「今までアミロイドは、単に神経細胞を壊す“悪者”だと考えられていました。が、実は、炎症や毒物などの脅威から脳が神経を守る“防御反応”だとわかったのです。アミロイドをどうやって取り除くかではなく、アミロイドを発生させている原因そのものを取り除かなければ、認知症の根本的な治療になりません」

 ブレデセン医師らは、アミロイドの前駆体(APP)からなぜアミロイドがつくられるのかを解明した。その原因は複数あるが、【1】炎症【2】栄養不足【3】毒物の三つに大別される。

 カビ毒や水銀などの毒物にさらされると、脳は防御反応によりアミロイドをつくり、その毒物と結合させて神経細胞を守ろうとする。しかしその防御反応でアミロイドが蓄積すると、神経細胞が破壊されてしまう。

 認知症予防には、脳内にアミロイドを発生させないこと。そのためには、原因となる毒物の発生源を取り除き、すでに体内にある毒物を排出させる必要がある。

 ブレデセン医師らのチームは、生活習慣や環境を変える総合的な治療プログラム(リコード法)を実施している。その治療をおこなっても最後まで原因がわからなかったのが、毒物が原因の患者だった。この患者の自宅の地下室には大量の黒カビが生え、マグロなどからの水銀の摂取が原因となっていた事例も示されている。

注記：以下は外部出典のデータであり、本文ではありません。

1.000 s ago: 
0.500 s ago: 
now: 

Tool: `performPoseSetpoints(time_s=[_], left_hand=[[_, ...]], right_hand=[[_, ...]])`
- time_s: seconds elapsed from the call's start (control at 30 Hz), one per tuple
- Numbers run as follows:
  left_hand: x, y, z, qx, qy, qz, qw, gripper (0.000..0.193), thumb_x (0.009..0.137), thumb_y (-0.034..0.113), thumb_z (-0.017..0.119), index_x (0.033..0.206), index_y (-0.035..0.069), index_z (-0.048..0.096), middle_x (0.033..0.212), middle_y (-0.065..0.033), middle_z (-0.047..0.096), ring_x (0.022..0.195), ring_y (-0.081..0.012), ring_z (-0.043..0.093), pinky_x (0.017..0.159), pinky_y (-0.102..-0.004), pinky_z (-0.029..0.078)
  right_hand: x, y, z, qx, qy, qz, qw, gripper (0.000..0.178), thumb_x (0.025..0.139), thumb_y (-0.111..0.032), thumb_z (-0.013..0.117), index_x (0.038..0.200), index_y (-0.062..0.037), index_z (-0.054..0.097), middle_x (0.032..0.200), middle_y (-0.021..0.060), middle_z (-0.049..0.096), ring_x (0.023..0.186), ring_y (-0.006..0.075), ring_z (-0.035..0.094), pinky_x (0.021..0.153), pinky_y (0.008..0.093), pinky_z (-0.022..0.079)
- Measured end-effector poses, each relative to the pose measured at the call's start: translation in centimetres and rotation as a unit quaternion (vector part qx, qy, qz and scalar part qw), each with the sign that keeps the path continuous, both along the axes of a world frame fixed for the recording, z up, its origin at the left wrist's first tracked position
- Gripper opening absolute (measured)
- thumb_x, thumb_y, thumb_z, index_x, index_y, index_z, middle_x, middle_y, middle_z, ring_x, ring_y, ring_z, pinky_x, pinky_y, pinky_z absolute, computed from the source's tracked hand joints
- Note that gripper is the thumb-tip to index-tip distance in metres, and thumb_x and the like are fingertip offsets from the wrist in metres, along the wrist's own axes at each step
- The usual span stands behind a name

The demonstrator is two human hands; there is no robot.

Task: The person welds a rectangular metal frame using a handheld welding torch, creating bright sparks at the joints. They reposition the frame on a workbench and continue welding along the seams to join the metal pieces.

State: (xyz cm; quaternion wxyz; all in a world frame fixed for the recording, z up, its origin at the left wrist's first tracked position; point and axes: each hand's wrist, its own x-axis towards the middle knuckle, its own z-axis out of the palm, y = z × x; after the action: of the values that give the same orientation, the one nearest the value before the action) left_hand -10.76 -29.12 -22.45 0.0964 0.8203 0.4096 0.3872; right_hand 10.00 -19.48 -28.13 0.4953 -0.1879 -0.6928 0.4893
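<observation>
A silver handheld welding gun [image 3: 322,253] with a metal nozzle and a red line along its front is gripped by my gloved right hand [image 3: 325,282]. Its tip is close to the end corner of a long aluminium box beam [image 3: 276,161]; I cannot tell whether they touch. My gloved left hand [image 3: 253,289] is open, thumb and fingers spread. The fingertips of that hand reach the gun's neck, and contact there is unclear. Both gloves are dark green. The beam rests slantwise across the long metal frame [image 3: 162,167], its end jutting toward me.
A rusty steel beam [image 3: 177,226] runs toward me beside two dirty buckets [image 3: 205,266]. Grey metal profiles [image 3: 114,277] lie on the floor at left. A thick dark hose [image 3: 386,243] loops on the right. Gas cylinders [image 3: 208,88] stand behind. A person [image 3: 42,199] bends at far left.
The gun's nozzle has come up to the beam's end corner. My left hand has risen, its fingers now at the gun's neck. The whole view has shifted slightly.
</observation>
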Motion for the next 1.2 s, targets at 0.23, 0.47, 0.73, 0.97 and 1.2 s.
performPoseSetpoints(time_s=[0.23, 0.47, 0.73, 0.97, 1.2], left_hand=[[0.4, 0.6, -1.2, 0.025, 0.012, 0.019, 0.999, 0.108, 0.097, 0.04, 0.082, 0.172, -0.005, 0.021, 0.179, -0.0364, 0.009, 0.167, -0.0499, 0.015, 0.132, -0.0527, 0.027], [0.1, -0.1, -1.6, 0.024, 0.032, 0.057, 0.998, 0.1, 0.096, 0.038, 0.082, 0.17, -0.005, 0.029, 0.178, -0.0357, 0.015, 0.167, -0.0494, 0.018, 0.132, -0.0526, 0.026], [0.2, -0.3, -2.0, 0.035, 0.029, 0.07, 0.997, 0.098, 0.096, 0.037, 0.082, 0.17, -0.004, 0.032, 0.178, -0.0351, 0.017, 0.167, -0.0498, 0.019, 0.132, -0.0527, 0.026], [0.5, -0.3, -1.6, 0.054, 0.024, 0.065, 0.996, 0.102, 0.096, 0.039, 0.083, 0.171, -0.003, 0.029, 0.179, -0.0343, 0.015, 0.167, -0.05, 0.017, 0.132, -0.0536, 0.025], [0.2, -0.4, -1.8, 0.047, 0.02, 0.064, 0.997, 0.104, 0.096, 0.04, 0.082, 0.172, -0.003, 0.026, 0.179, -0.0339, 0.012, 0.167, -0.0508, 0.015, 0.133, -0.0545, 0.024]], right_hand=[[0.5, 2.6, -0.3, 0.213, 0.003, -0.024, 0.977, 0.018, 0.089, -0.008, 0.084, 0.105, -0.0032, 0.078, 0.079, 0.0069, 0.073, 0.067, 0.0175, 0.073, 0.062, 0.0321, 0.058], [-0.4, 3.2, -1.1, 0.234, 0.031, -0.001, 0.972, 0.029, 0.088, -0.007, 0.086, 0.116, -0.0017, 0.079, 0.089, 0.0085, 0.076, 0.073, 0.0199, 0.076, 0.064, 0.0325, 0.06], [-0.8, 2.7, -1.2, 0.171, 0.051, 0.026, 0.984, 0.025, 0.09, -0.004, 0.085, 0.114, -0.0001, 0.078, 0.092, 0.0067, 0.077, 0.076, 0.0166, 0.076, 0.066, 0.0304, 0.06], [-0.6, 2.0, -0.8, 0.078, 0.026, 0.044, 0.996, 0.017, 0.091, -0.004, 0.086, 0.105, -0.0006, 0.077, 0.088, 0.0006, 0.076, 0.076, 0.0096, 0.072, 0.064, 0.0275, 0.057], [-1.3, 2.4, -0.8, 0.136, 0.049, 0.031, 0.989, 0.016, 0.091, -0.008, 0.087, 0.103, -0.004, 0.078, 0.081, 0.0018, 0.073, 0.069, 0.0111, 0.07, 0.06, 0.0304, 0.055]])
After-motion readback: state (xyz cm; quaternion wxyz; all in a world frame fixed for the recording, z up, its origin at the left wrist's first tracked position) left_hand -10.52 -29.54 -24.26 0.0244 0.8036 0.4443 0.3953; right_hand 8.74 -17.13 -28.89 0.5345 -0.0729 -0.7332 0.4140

「こうした患者の場合、毒物を取り除くことで回復しました。毒物が原因のアルツハイマー病は、40代後半から60代前半の若い世代の女性に多いことが特徴です。症状は記憶の喪失よりも、計算や整理、会話などへの支障が目立ちます。毒物性タイプの患者は、明らかになっていないだけで潜在的に存在すると考えられます」(ブレデセン医師)

 同医師の治療プログラムを国内でいち早く取り入れたブレインケアクリニック院長の今野裕之医師は、こう話す。

「カビや重金属などの毒性をもつ物質が認知症に影響するという視点は研究レベルで指摘されてはいましたが、治療の一環として取り入れた点が新しいといえます。ただ日本では、体内の毒物を測る検査体制が不十分なため、生活環境などの状況で判断するくらいしかできません」

 湿度が高く木製の家が多い日本では、カビは身近な存在だ。しかし、あらゆるカビがリスクになるわけではない。黒カビ、青カビなどのうち、その一部からカビ毒は発生する。